▶ Your instructions:
Within the data that follows, how many lines contain the word "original"? Reply with only the number.

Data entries
>>

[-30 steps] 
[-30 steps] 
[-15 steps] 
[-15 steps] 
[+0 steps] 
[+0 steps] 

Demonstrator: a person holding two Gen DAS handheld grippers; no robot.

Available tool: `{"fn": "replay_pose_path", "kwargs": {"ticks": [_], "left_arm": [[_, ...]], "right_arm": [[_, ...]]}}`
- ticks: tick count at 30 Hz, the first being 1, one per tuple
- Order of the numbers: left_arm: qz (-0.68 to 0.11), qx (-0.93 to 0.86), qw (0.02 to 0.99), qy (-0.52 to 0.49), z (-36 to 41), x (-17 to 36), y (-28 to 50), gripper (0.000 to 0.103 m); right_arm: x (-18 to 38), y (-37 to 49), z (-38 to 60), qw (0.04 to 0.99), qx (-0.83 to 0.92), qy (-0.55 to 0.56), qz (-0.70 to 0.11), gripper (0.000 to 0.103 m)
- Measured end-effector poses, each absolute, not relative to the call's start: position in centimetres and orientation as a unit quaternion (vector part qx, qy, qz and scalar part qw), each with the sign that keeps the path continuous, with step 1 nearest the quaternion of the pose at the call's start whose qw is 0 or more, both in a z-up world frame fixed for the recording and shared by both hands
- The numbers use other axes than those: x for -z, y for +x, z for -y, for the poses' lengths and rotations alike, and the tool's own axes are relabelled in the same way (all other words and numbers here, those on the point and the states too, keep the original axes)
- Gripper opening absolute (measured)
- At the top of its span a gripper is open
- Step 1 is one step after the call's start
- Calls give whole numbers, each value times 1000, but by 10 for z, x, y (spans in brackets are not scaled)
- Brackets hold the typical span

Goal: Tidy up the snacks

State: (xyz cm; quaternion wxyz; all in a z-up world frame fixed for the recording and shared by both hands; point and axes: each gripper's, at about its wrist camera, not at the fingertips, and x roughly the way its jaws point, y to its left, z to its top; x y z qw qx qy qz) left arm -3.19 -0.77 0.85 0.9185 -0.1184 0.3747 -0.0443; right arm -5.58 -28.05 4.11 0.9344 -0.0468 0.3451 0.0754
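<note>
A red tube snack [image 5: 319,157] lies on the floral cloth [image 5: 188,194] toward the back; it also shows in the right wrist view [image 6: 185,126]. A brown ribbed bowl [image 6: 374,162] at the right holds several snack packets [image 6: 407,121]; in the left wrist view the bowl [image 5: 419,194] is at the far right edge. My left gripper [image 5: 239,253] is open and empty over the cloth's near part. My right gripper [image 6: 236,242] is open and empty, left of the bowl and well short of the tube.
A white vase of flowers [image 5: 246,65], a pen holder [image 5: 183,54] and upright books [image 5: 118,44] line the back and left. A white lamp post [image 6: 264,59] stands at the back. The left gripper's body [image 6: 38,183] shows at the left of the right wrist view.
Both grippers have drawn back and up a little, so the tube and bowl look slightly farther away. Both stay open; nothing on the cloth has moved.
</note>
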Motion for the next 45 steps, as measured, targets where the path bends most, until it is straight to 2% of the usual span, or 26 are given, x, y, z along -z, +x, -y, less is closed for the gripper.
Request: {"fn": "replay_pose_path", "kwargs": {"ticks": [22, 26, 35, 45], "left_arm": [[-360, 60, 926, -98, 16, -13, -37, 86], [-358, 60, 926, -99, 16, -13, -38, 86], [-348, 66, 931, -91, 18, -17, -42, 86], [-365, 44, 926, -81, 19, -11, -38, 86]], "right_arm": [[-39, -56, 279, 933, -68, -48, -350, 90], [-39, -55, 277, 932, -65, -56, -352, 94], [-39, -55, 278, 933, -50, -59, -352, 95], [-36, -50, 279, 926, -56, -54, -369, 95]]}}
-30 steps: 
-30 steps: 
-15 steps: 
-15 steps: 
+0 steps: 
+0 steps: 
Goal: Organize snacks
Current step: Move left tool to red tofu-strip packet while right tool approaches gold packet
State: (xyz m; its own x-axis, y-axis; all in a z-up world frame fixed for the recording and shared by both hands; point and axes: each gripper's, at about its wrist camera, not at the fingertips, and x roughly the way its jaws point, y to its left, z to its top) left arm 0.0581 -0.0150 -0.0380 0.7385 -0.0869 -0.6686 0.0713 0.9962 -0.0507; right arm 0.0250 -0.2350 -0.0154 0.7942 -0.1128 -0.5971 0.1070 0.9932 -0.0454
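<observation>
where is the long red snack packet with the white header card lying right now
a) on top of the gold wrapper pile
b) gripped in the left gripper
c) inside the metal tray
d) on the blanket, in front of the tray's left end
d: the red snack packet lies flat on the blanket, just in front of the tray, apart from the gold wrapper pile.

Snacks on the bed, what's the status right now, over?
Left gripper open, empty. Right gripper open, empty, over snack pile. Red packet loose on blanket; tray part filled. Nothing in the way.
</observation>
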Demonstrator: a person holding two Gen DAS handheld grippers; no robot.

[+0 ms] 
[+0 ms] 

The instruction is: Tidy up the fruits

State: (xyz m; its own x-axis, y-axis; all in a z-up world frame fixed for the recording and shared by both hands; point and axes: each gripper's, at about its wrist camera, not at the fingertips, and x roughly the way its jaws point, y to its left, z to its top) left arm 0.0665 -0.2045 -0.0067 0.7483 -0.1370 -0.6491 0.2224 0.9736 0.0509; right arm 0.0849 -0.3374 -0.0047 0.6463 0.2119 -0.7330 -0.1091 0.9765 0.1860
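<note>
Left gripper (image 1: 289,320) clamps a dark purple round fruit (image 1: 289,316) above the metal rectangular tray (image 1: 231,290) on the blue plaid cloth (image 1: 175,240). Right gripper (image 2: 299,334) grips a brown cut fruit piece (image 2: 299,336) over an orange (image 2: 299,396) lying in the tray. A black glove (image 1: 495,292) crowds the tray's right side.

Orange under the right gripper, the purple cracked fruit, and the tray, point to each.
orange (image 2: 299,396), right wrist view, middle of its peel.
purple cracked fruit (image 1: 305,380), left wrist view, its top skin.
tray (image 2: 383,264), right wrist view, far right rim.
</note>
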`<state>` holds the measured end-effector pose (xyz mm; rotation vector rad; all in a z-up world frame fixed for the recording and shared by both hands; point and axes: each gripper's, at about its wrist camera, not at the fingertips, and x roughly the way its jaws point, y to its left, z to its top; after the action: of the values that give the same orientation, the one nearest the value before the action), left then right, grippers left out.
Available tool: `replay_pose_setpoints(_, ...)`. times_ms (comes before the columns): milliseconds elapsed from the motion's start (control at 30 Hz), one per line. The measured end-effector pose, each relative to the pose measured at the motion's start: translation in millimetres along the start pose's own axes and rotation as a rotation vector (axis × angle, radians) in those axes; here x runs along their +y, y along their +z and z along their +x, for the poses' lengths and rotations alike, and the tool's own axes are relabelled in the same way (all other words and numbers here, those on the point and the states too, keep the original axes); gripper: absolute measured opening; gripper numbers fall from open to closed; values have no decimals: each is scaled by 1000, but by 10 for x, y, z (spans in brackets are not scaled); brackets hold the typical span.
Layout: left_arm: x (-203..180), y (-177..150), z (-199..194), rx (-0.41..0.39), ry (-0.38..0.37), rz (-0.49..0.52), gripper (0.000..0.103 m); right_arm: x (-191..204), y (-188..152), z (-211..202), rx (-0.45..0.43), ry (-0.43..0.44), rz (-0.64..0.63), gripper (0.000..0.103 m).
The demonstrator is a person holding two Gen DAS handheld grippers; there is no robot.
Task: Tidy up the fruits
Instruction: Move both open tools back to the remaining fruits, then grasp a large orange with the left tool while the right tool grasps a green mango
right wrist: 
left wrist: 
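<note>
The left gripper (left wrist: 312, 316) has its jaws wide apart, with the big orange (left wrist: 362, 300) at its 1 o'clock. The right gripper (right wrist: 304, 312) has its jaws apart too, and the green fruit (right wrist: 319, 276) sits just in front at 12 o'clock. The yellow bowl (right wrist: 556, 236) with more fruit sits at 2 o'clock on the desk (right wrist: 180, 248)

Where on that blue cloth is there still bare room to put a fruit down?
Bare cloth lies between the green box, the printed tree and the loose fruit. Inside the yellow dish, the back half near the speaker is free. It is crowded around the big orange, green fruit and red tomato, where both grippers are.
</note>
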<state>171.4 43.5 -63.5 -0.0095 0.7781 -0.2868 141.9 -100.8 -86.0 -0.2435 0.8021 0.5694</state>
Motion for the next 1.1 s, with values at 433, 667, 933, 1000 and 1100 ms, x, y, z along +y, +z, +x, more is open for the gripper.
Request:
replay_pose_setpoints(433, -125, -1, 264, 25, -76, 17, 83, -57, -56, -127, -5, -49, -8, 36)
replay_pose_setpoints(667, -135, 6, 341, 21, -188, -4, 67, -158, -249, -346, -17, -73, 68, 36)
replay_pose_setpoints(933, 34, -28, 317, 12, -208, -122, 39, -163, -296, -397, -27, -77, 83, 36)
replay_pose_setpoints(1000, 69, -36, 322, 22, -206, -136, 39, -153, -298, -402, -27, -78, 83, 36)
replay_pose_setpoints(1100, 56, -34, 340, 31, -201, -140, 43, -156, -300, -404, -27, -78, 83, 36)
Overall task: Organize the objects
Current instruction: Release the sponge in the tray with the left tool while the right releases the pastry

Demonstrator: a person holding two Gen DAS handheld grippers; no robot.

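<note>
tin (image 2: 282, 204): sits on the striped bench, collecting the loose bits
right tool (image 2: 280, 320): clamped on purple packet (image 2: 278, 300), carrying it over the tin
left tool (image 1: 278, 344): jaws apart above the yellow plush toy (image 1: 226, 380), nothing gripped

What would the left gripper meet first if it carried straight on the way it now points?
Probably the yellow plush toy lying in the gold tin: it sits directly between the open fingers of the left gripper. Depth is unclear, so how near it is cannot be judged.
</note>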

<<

▶ Your solution:
2